This exercise asks for every line of the material that contains the word "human".
---*---
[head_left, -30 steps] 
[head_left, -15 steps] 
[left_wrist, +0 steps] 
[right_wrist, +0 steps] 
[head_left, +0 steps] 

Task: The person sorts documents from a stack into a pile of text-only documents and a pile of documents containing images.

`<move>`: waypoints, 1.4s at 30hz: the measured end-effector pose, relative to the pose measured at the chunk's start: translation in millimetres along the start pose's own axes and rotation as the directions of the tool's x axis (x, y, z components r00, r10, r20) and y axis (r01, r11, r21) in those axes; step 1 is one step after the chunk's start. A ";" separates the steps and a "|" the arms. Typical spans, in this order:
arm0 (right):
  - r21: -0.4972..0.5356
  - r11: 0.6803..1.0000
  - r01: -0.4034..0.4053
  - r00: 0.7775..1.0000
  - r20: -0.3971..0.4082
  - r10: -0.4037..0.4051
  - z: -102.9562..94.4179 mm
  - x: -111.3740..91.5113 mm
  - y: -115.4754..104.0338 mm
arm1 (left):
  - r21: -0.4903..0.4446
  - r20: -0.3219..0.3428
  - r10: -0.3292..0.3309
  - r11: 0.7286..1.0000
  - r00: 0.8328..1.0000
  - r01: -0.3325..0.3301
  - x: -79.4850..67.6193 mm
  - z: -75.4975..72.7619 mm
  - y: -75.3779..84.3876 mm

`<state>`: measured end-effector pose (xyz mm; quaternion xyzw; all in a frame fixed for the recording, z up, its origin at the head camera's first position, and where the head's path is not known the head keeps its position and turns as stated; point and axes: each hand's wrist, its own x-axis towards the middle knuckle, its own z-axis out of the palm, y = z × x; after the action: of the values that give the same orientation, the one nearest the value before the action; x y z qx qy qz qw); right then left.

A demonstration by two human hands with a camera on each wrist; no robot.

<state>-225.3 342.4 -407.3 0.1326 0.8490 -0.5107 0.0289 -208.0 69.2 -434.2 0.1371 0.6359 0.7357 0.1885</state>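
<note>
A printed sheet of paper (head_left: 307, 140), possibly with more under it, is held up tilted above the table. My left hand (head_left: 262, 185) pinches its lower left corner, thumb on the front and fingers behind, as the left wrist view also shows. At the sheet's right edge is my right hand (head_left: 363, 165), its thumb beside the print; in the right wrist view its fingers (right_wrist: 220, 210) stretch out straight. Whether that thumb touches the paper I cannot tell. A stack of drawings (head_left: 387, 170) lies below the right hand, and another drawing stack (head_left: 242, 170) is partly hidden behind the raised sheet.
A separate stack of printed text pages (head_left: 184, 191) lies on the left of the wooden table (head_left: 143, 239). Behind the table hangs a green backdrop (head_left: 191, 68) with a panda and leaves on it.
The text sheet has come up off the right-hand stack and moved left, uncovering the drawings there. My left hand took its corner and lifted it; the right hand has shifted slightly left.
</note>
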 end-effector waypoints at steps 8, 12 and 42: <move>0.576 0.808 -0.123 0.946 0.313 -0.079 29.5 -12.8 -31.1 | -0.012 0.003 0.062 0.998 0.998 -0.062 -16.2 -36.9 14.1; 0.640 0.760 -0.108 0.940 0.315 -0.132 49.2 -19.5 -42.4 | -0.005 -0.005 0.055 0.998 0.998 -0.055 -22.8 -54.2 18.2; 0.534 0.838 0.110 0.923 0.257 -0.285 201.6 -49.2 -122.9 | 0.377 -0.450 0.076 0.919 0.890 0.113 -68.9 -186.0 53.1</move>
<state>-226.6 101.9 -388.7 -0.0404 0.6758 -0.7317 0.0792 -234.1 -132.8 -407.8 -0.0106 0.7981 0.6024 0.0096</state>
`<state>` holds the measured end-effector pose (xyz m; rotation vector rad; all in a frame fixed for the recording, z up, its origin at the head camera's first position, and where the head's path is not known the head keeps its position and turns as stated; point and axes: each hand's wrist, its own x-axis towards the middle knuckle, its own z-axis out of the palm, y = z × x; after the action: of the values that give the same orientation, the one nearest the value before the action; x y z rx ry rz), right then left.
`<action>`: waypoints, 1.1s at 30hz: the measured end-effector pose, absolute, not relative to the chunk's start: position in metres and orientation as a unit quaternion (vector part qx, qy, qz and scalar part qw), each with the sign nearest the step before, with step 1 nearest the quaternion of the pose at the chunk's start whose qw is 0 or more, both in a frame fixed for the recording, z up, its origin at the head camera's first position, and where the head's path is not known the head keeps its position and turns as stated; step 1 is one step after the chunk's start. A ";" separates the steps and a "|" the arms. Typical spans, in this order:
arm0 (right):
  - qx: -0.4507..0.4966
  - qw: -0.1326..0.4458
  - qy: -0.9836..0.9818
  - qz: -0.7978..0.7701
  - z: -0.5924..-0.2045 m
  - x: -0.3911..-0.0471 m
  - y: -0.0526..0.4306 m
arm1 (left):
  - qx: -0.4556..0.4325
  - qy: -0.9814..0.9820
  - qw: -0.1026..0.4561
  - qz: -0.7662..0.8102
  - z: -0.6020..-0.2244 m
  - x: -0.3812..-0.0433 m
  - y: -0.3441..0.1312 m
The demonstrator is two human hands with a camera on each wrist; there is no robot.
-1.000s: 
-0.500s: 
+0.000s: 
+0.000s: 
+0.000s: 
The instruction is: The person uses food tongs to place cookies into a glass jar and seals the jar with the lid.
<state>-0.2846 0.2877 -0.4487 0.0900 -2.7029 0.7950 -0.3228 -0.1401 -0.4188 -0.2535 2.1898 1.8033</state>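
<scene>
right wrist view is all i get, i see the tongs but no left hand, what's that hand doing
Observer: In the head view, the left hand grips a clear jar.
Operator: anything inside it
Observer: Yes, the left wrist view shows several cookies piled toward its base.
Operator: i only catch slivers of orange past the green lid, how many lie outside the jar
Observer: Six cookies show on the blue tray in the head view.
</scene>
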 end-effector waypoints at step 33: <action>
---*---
◆ Result of the exercise ◆
A demonstration by two human hands with a camera on each wrist; no robot.
The demonstrator is two human hands with a camera on each wrist; there is no robot.

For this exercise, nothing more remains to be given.